## Your task
Your copy should match the entries exactly, with no images carried over.

## Extracted entries
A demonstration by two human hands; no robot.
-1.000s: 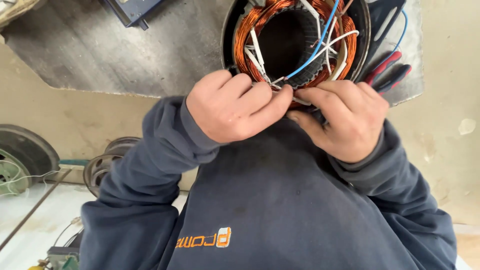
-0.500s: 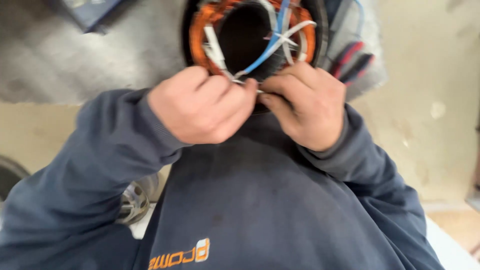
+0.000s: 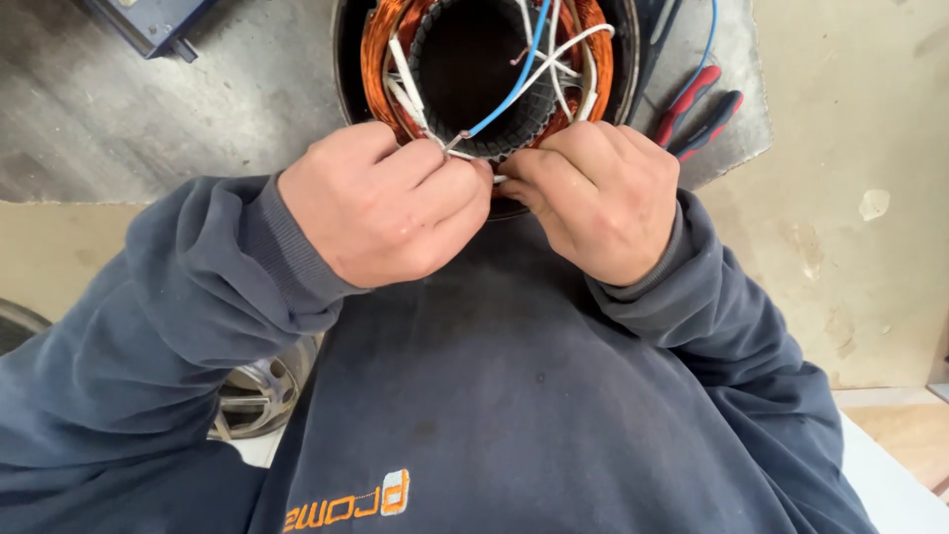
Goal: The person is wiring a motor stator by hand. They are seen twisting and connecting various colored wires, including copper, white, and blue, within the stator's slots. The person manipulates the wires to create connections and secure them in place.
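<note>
Both hands' fingers, left hand (image 3: 386, 203) and right hand (image 3: 598, 198), pinching half-hidden white leads (image 3: 465, 153) at the stator (image 3: 381, 59).

both arms come up from the bottom corners in dark blue sleeves, elbows spread wide, forearms slanting inward so the wrists nearly meet. the left hand (image 3: 386, 203) is curled into a loose fist, knuckles up, thumb and forefinger pinched at its inner edge. the right hand (image 3: 598, 198) mirrors it, fingers folded under, its fingertips touching those of the left.
</note>
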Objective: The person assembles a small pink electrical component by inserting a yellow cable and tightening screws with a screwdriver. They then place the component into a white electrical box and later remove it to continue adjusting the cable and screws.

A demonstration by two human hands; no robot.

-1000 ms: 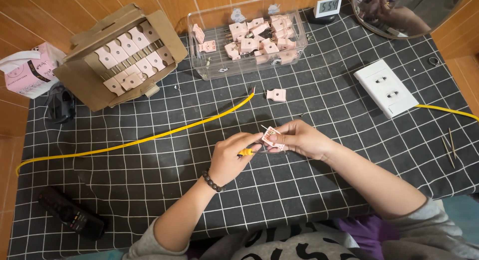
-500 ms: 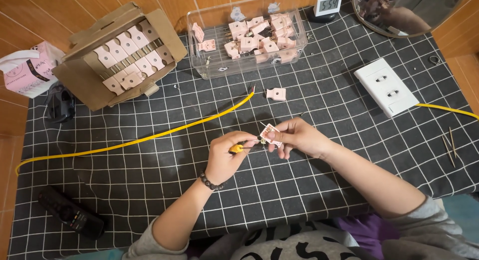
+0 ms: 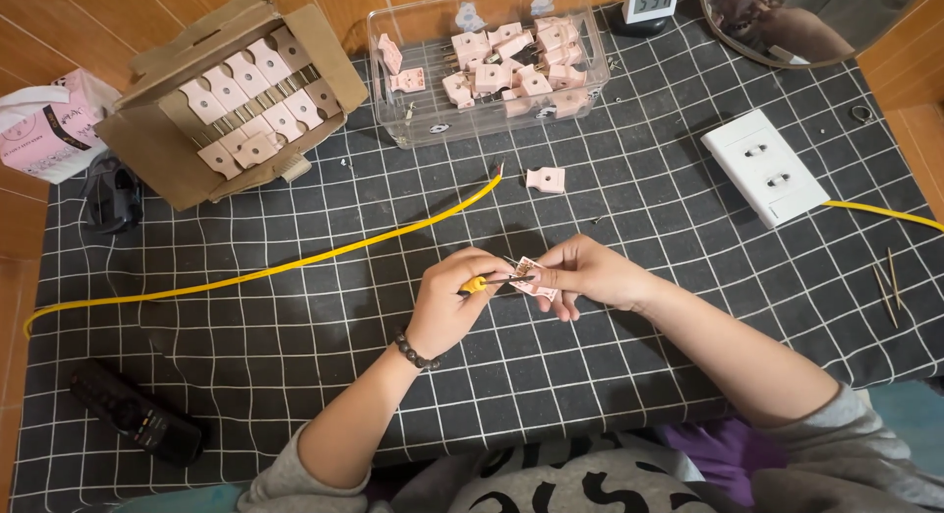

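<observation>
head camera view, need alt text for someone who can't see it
A left hand holds a yellow-handled screwdriver to a small pink plug held by the right hand, over a black grid mat with a yellow cable and a clear bin of plugs.

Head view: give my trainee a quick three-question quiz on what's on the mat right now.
1. True or false: the left hand holds a yellow-handled screwdriver whose tip meets the pink plug in the right hand.
2. Which container holds loose pink plugs? A) the clear plastic bin B) the cardboard box C) the white socket plate
3. Fill in: the bare end of the yellow cable lies just left of a single ____ on the mat.

Key: 1 true; 2 A (those in the box sit in neat rows); 3 pink plug.
</observation>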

## Exercise response
A demonstration by two human hands; no robot.
-1.000s: 
-0.500s: 
+0.000s: 
Goal: The person is wiring a motor stator by hand. They are seen twisting and connecting various colored wires, including copper, white, and blue, within the stator's slots. The person manipulates the wires to create connections and secure them in place.
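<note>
Both hands' fingers, left hand (image 3: 386, 203) and right hand (image 3: 598, 198), pinching half-hidden white leads (image 3: 465, 153) at the stator (image 3: 381, 59).

both arms come up from the bottom corners in dark blue sleeves, elbows spread wide, forearms slanting inward so the wrists nearly meet. the left hand (image 3: 386, 203) is curled into a loose fist, knuckles up, thumb and forefinger pinched at its inner edge. the right hand (image 3: 598, 198) mirrors it, fingers folded under, its fingertips touching those of the left.
</note>
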Objective: The person assembles a small pink electrical component by inserting a yellow cable and tightening screws with a screwdriver. They then place the component into a white electrical box and later remove it to continue adjusting the cable and screws.

A demonstration by two human hands; no robot.

-1000 ms: 
-500 ms: 
+0 ms: 

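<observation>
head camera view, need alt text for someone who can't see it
A left hand holds a yellow-handled screwdriver to a small pink plug held by the right hand, over a black grid mat with a yellow cable and a clear bin of plugs.

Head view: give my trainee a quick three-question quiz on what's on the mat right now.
1. True or false: the left hand holds a yellow-handled screwdriver whose tip meets the pink plug in the right hand.
2. Which container holds loose pink plugs? A) the clear plastic bin B) the cardboard box C) the white socket plate
3. Fill in: the bare end of the yellow cable lies just left of a single ____ on the mat.

Key: 1 true; 2 A (those in the box sit in neat rows); 3 pink plug.
</observation>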

Nothing else is required to complete this exercise.